(TASK ITEM) Each entry below should appear again exactly as written, without pictures.

(Records from a data source)
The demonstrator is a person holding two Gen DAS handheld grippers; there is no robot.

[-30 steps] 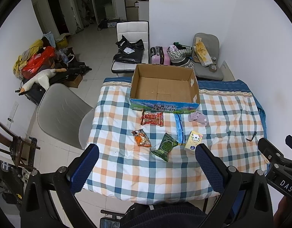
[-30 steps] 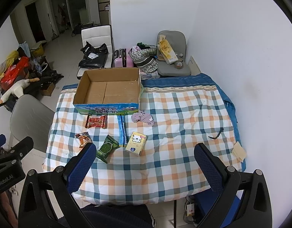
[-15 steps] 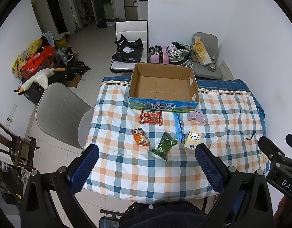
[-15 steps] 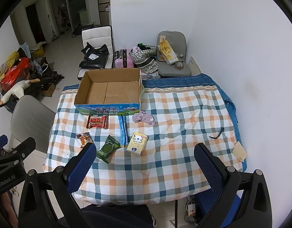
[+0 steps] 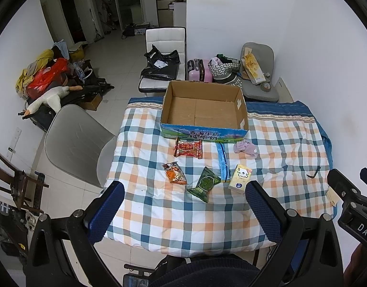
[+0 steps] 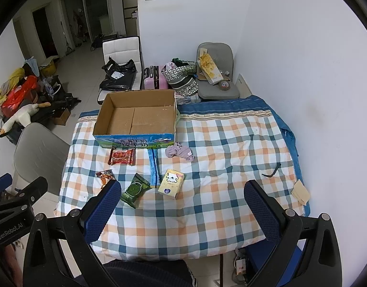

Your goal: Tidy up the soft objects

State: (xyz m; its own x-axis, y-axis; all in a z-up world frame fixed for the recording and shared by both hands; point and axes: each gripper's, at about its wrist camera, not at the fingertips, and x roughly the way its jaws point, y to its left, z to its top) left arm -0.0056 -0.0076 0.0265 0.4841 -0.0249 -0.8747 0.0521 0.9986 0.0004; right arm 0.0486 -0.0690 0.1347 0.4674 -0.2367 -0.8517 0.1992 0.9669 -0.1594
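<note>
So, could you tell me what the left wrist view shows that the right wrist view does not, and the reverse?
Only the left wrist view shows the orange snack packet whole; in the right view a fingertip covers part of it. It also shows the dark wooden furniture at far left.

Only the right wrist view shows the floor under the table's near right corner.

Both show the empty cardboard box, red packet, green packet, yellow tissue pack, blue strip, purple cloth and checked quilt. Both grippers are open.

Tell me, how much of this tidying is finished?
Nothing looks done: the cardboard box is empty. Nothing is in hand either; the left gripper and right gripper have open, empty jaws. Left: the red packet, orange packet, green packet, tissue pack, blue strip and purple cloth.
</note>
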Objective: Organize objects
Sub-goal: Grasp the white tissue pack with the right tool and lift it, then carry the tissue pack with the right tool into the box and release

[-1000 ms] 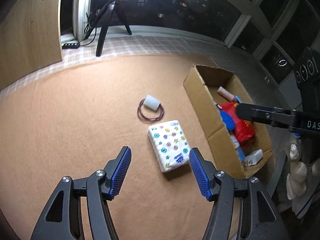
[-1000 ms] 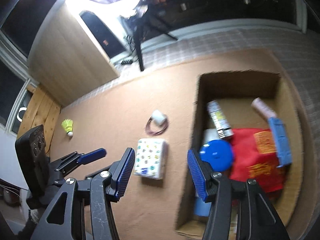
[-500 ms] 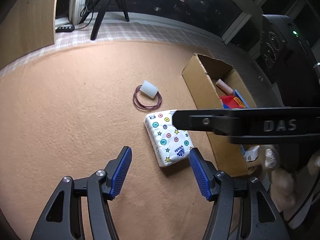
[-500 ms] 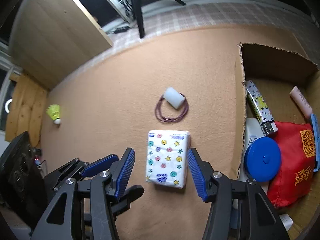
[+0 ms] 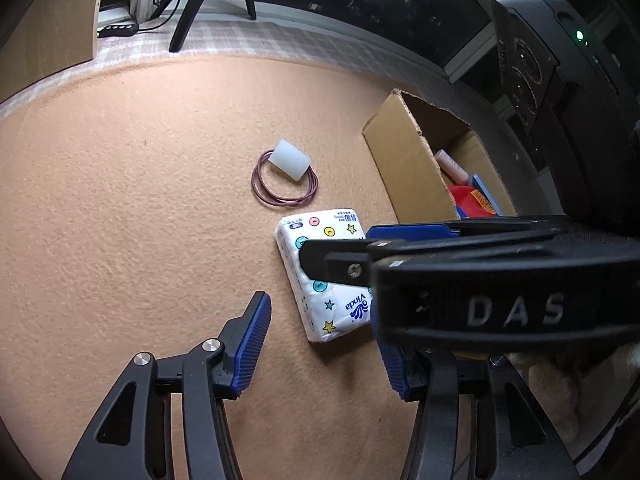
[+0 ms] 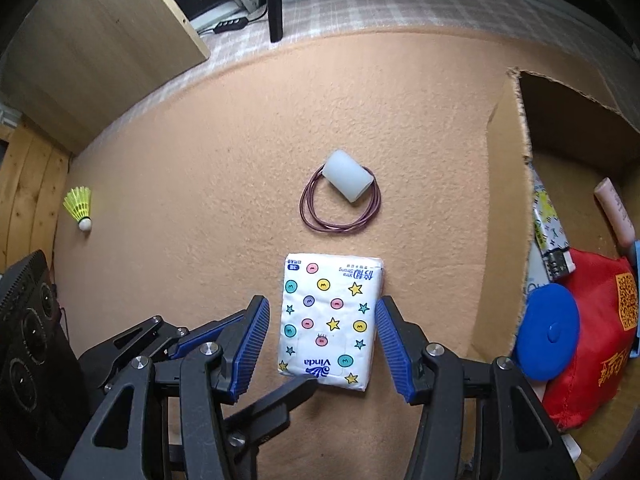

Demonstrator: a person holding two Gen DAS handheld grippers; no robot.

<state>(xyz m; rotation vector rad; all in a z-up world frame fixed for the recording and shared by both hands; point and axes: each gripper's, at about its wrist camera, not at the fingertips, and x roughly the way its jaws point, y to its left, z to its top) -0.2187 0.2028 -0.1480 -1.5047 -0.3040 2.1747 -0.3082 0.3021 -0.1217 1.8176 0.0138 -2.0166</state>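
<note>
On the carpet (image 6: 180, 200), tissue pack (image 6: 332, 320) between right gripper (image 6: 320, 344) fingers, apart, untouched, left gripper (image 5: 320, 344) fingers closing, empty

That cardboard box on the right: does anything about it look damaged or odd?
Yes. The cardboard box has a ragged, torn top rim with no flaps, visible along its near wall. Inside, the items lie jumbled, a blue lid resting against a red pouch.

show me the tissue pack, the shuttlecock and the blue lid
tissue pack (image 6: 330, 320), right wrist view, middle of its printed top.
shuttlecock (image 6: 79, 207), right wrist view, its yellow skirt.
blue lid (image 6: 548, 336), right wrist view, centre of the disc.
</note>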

(THE ANSWER)
The demonstrator is a person holding two Gen DAS handheld grippers; there is no robot.

[-30 steps] 
[-30 steps] 
[-15 steps] 
[-15 steps] 
[+0 steps] 
[+0 steps] 

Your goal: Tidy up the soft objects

State: (xyz m; its own x-axis, y-axis; all in a z-up world frame fixed for the recording and shared by both hands; point and axes: each gripper's, at about its wrist camera, not at the fingertips, and x roughly the way its jaws point, y to its left, z to its top) left arm -0.0056 -0.0076 0.0265 0.4841 -0.0249 -0.8747 0.0521 0.9986 0.0004; right arm 0.0486 -0.0690 0.1347 0.4674 -0.2367 -0.8517 0.1992 0.9669 -0.1594
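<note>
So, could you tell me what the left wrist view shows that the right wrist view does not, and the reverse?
Only the left wrist view shows the orange snack packet whole; in the right view a fingertip covers part of it. It also shows the dark wooden furniture at far left.

Only the right wrist view shows the floor under the table's near right corner.

Both show the empty cardboard box, red packet, green packet, yellow tissue pack, blue strip, purple cloth and checked quilt. Both grippers are open.

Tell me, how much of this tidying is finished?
Nothing looks done: the cardboard box is empty. Nothing is in hand either; the left gripper and right gripper have open, empty jaws. Left: the red packet, orange packet, green packet, tissue pack, blue strip and purple cloth.
</note>
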Objective: Organize objects
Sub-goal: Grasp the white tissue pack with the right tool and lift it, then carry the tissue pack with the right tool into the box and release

[-1000 ms] 
[-1000 ms] 
[-500 ms] 
[-500 ms] 
[+0 ms] 
[+0 ms] 

Demonstrator: a person holding two Gen DAS handheld grippers; no robot.

<state>(xyz m; rotation vector rad; all in a z-up world frame fixed for the recording and shared by both hands; point and axes: each gripper's, at about its wrist camera, not at the fingertips, and x roughly the way its jaws point, y to its left, z to its top) -0.2187 0.2028 -0.1480 -1.5047 -0.3040 2.1747 -0.3082 0.3021 -0.1217 1.8176 0.0138 -2.0166</state>
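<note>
On the carpet (image 6: 180, 200), tissue pack (image 6: 332, 320) between right gripper (image 6: 320, 344) fingers, apart, untouched, left gripper (image 5: 320, 344) fingers closing, empty

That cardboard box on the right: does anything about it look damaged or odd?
Yes. The cardboard box has a ragged, torn top rim with no flaps, visible along its near wall. Inside, the items lie jumbled, a blue lid resting against a red pouch.

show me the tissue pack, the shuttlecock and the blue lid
tissue pack (image 6: 330, 320), right wrist view, middle of its printed top.
shuttlecock (image 6: 79, 207), right wrist view, its yellow skirt.
blue lid (image 6: 548, 336), right wrist view, centre of the disc.
</note>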

Besides this answer, nothing more is needed.